What this task involves: Keep the images out while you retype all of the data exactly.
---- Material provided
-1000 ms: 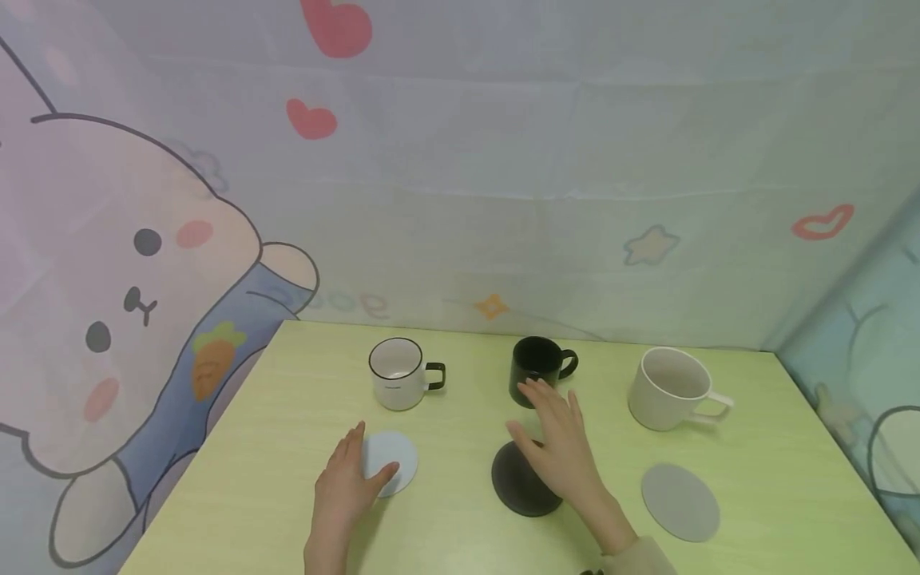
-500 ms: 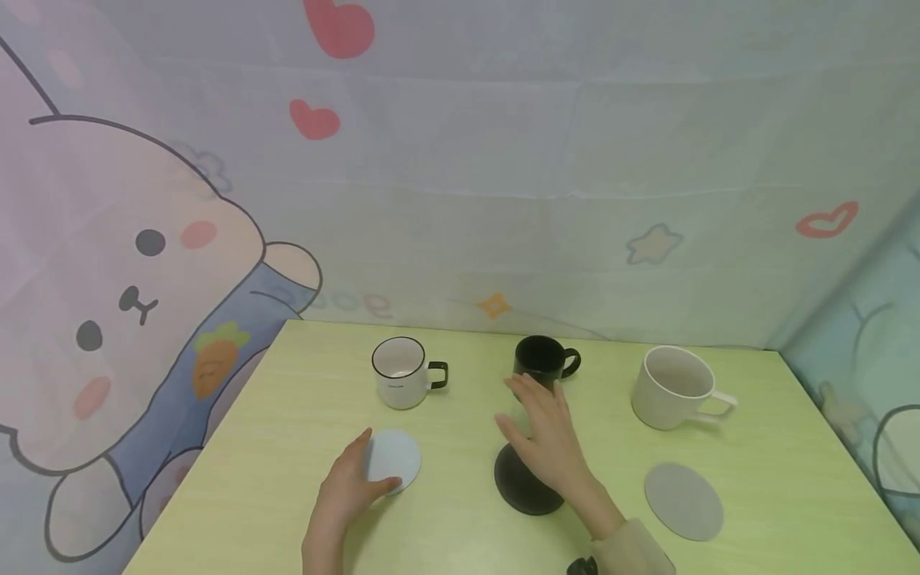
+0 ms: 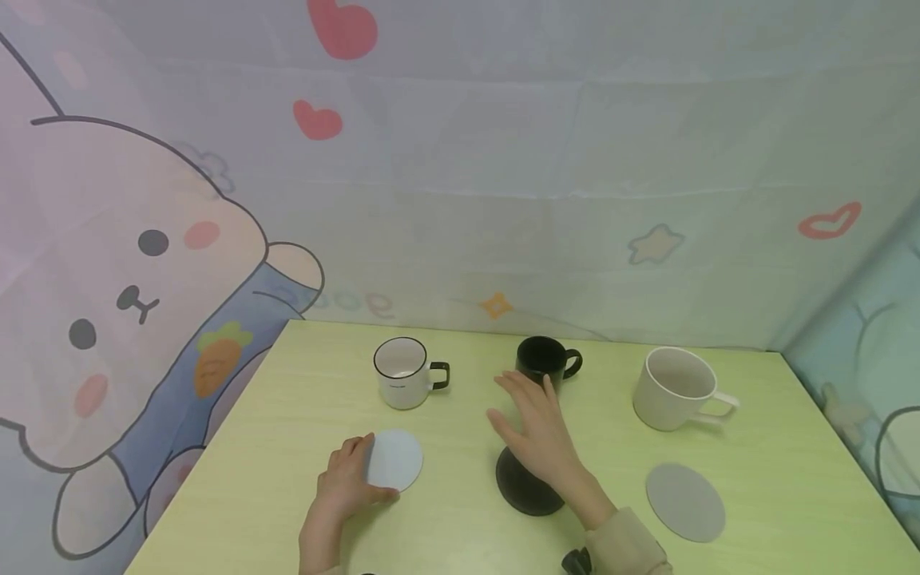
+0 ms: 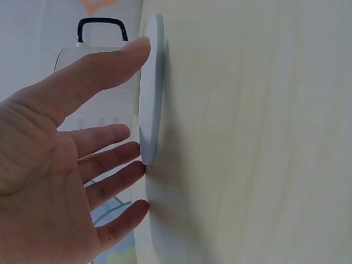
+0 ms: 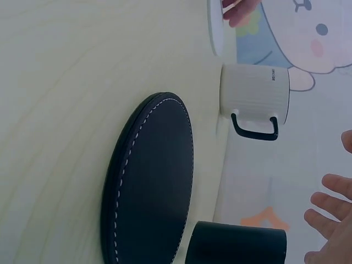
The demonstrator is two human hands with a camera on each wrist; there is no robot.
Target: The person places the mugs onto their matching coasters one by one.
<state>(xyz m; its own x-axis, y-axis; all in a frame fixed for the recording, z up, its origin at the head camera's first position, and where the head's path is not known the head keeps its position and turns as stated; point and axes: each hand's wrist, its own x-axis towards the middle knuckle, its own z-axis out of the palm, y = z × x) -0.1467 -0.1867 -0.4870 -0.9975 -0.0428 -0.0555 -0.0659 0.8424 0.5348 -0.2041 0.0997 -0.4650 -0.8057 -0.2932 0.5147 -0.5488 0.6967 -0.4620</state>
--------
Response area:
-1000 ms: 
-500 ms: 
+0 ms: 
+0 ms: 
+0 ms: 
The demonstrator is two human hands with a camera on each wrist; there is no robot.
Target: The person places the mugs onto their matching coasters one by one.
<state>(xyz m; its own x-axis, y-axis; all in a frame fixed for the recording, z up, its origin at the head camera's first position, and where the head's path is not known the head keeps its position and turns as stated; point and axes: each hand's wrist, its own x-axis towards the middle knuckle, its own z-axis out of the palm, y = z × x) -0.1467 -0.1867 -0.4870 -0.9975 -0.0428 -0.0555 -0.0659 0.8424 0.5348 -0.2041 0.0997 -0.4650 -0.8057 -0.2932 0.5147 -0.5488 0.6967 -0.4620</state>

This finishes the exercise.